### [HOW TO COMPLETE THIS TASK]
Copy every line that contains the string "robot" from the entries below.

<<<<

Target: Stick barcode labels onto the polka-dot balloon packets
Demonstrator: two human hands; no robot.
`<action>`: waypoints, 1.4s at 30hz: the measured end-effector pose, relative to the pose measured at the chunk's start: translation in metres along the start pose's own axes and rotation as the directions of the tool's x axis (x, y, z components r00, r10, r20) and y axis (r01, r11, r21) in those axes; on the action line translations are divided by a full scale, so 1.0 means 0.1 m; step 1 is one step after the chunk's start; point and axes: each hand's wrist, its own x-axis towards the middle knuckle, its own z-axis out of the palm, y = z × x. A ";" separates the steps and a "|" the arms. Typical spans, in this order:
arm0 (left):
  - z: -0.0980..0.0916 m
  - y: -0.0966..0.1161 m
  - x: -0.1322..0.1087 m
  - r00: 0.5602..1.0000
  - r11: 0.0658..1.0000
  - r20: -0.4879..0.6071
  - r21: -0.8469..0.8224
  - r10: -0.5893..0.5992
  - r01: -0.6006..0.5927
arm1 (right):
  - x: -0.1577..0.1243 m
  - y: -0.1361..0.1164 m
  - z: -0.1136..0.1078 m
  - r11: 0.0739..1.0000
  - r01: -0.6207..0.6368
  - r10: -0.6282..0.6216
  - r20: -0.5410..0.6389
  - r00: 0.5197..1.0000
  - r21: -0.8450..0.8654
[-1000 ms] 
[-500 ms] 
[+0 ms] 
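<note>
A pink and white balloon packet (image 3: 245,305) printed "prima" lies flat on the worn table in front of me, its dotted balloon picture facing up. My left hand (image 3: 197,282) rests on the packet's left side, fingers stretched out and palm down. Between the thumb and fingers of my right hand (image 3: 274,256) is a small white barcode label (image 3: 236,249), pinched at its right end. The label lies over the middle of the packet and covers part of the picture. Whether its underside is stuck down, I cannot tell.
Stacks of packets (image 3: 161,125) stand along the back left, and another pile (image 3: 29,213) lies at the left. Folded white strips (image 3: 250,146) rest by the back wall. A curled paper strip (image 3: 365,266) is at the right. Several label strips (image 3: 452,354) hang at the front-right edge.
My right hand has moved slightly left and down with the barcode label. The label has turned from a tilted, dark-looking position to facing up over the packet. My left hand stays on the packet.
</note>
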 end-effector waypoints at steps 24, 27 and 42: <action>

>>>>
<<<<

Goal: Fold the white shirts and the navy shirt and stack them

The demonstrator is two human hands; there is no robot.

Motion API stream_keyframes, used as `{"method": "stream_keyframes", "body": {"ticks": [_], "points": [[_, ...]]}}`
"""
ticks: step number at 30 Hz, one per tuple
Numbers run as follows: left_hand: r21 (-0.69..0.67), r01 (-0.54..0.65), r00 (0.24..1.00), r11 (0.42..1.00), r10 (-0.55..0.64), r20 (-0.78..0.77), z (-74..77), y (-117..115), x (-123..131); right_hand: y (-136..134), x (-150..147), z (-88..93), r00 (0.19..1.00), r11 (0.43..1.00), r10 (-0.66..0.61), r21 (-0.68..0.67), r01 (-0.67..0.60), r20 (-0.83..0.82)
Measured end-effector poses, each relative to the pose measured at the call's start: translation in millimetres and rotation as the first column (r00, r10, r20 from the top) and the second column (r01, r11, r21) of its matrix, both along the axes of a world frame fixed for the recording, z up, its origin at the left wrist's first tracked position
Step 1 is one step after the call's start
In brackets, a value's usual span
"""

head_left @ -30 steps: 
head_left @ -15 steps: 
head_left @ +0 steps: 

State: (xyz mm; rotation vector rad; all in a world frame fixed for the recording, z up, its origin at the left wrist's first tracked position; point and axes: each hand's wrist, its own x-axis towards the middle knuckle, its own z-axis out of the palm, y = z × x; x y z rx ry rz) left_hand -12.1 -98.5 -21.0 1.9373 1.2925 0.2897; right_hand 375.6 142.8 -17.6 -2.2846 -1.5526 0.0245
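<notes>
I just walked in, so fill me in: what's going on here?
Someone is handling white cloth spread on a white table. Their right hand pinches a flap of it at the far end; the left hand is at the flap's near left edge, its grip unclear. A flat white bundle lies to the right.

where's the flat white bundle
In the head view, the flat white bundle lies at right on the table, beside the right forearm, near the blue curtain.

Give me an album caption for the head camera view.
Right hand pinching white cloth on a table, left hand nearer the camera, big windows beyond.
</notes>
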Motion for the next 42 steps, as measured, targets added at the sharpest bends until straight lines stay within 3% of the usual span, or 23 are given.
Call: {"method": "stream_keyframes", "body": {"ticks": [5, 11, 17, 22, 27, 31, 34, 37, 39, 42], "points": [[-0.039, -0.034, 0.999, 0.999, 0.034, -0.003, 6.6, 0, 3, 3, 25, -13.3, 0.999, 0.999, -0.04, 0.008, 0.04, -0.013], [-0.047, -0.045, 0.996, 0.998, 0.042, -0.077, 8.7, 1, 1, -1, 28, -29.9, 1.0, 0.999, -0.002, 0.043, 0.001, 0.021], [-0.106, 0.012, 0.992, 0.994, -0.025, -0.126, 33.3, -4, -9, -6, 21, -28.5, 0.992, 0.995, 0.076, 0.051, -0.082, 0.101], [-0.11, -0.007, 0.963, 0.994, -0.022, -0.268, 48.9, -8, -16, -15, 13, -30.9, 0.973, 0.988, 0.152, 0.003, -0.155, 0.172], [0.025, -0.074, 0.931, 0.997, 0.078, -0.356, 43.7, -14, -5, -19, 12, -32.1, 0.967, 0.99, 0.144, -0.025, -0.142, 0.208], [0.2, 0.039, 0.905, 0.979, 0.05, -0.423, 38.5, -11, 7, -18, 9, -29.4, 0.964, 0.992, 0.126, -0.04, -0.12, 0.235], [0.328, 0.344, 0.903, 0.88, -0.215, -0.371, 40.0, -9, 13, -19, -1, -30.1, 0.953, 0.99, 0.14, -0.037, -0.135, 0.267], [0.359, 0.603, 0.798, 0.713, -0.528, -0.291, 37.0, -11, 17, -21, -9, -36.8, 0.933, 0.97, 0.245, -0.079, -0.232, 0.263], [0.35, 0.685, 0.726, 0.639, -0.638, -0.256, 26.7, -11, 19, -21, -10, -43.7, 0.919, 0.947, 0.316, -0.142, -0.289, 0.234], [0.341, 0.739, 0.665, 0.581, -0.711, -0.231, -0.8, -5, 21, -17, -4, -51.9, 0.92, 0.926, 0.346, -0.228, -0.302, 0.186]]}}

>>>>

### [SOLUTION TO THE EXERCISE]
Demonstrator: two human hands; no robot.
The demonstrator is two human hands; there is no robot.

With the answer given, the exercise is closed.